• EXERCISE DATA

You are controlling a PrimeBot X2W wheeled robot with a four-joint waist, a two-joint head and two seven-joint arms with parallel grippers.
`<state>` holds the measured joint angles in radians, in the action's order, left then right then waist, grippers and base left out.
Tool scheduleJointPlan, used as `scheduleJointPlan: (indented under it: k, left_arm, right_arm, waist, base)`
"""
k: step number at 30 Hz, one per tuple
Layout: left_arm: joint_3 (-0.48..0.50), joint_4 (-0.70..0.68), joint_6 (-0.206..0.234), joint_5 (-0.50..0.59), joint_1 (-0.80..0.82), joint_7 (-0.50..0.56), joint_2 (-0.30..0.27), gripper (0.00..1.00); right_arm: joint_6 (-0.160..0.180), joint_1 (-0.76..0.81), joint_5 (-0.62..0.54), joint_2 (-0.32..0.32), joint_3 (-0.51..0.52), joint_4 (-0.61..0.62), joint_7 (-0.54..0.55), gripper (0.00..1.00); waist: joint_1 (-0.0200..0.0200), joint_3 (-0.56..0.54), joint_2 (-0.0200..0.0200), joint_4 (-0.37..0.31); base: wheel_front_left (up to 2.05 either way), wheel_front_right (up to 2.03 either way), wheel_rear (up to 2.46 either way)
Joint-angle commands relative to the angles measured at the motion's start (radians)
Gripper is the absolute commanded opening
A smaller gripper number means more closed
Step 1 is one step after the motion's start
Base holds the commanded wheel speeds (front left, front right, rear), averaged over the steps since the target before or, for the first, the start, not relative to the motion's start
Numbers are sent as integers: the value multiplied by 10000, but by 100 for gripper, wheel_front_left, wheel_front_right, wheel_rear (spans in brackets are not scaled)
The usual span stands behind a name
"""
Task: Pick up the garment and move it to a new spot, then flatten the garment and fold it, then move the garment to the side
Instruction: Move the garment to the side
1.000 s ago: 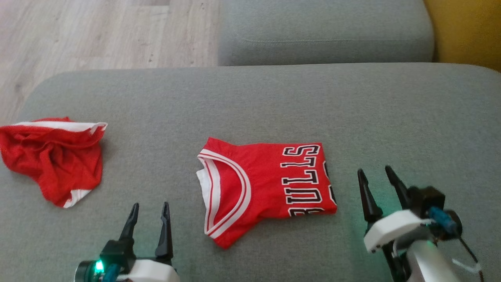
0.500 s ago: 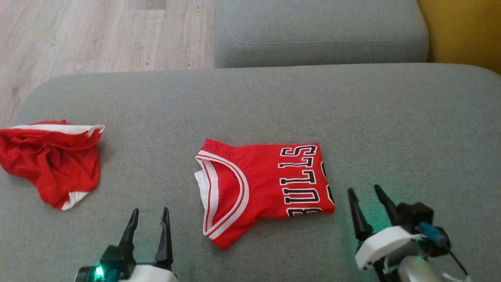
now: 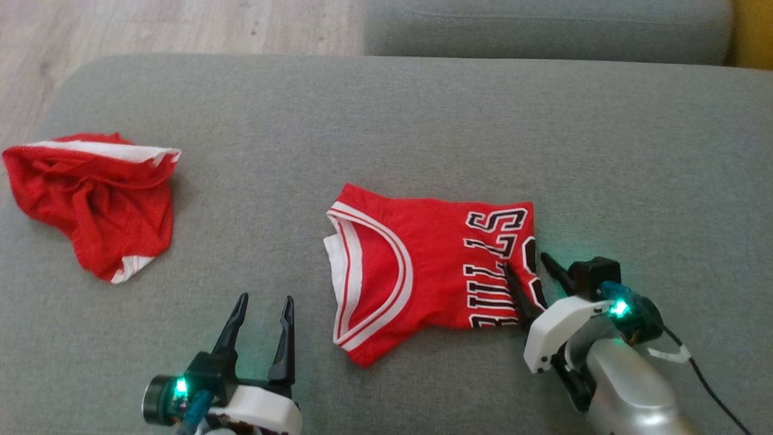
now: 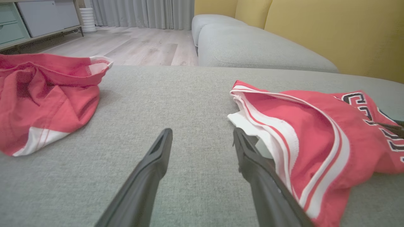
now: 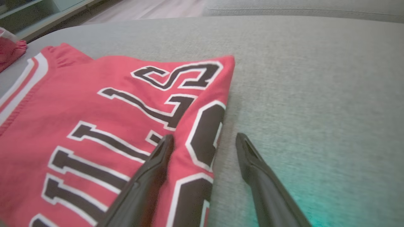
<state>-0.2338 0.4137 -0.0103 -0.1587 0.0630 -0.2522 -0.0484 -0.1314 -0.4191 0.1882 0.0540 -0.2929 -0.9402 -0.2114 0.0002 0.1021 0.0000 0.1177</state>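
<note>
Garment (image 3: 423, 266) (image 4: 315, 126) (image 5: 94, 126) — red mesh-knit jersey, folded to a rough rectangle, white-and-red striped trim along its curved opening. It lies flat at the middle of the grey woven sofa cushion (image 3: 423, 121). The lettering is black with a white outline and reads "BULLS".

Right gripper (image 3: 525, 263) (image 5: 204, 138) — fingers spread, straddling the jersey's lettered edge, one finger over the print and one over the cushion.

Left gripper (image 3: 266, 299) (image 4: 202, 130): fingers spread over bare cushion just beside the trim.

Crumpled red garment (image 3: 96, 193) (image 4: 41, 97), white-banded, lies well to the left.
</note>
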Motion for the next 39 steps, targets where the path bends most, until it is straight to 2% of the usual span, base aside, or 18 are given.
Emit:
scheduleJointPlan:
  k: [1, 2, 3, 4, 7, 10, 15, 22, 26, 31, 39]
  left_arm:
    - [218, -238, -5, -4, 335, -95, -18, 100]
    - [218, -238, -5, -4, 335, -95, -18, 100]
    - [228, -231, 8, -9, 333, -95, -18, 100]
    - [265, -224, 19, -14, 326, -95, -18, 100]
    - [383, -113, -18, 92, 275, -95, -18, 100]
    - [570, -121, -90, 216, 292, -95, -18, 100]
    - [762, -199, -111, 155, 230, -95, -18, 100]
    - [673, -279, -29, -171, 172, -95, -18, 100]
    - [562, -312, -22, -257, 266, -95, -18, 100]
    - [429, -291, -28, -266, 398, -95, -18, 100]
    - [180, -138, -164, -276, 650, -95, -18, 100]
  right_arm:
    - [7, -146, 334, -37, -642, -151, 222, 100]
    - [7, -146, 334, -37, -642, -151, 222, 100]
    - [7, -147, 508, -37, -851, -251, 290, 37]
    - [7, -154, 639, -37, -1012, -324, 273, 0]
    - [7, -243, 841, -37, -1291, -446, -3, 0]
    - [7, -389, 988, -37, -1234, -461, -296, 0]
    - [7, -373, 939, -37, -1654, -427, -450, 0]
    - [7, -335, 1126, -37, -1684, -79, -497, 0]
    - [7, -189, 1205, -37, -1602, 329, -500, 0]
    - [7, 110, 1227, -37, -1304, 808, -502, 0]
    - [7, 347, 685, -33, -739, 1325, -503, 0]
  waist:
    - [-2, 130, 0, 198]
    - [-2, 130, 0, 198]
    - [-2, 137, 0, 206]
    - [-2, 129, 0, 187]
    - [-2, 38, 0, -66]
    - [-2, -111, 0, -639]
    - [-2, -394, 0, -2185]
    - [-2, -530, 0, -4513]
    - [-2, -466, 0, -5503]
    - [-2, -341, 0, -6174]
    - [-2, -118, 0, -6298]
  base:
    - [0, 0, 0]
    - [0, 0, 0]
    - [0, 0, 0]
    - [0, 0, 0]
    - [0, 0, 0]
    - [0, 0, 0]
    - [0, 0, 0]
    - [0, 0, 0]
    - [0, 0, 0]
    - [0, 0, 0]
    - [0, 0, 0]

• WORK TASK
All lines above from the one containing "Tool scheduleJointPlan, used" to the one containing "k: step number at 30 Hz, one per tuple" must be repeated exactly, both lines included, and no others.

• RESULT OF THE EXERCISE
Tool scheduleJointPlan, used as `scheduleJointPlan: (indented under it: k, left_arm, right_arm, waist, base)`
"""
k: step number at 30 Hz, one per tuple

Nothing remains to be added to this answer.